Yesterday, President Barack Obama nominated Stephanie Finley, an assistant U.S. Attorney in Lafayette, to fill the open U.S. Attorney post for the Western District of Louisiana.

Finley, who has been a federal prosecutor, judge advocate and Lieutenant Colonel in the air force reserve, has spent the last 18 years in federal service. She seems to be perfectly well qualified for the position, which came available after its former occupant, Donald Washington, stepped down to take a position at Jones Walker in Lafayette.

Finley’s nomination, however, is drawing suspicious glances from at least one of Louisiana’s senators. Republican David Vitter has placed holds on several nominations of prospective judicial officials in an effort to force Obama to address the status of the U.S. Attorney from Louisiana’s Eastern District, Jim Letten.
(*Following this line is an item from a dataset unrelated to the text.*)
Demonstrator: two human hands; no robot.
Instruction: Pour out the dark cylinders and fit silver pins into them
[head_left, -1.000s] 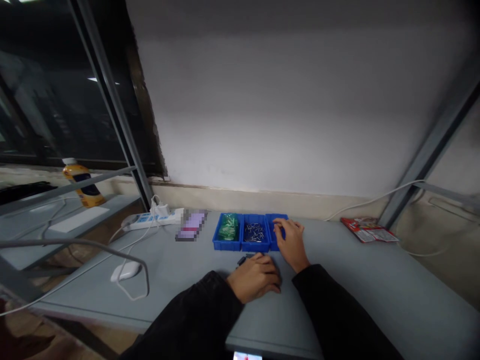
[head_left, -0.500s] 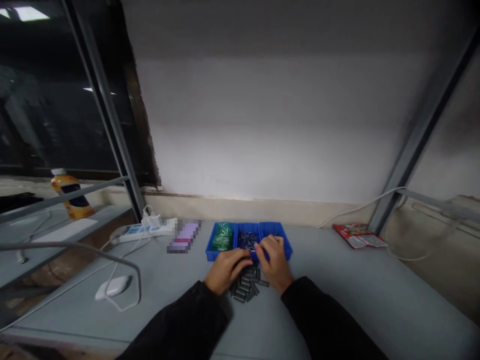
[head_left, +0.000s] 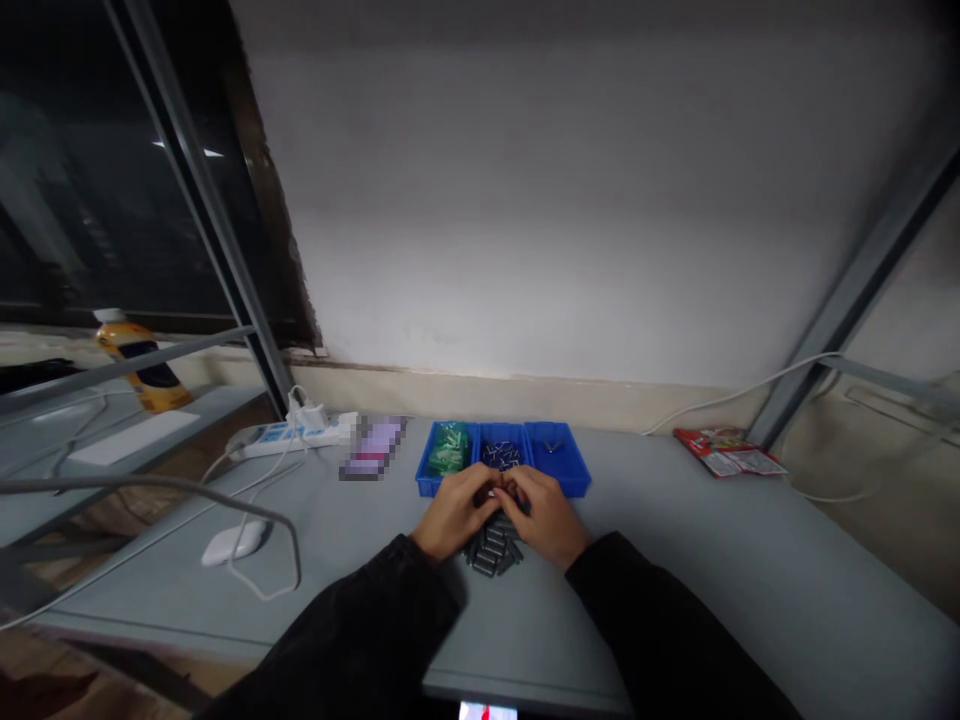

Finley is headed for a similar fate.

“I congratulate Ms. Finley on her nomination. But I also again ask the president to directly address the need that Jim Letten continue to serve as U.S. attorney in the Eastern District to continue his vital prosecutions of political corruption,” said Vitter in a statement today. “Both Senator Landrieu and I fully support this, as do Louisianians of all walks of life. Let’s confirm that he’ll be there and move forward with the president’s other nominations.”

Vitter plans on placing a hold on Finley’s blue slip as he has done in the case of Obama nominees Brian Jackson, to a federal judgeship in Baton Rouge, and Genevieve Lynn May, to a U.S. Marshall’s post in New Orleans, until the president formally re-nominates Letten to his post. Both Vitter and Landrieu have asked the president to renominate Letten rather than just leaving him to wonder daily whether someone else will have his office when he shows up to work, and the response has been nonchalant at best.

Landrieu’s rhetoric in response to Vitter’s leveraging tactic has been a little heated. Last week, she told the Times-Picayune “Sen. Vitter’s partisan antics will do nothing but hurt the people of Louisiana who need these positions filled,” in response to his placing a hold on “blue slips” for Jackson and May. Finley, like Jackson and May, was a Landrieu recommendation.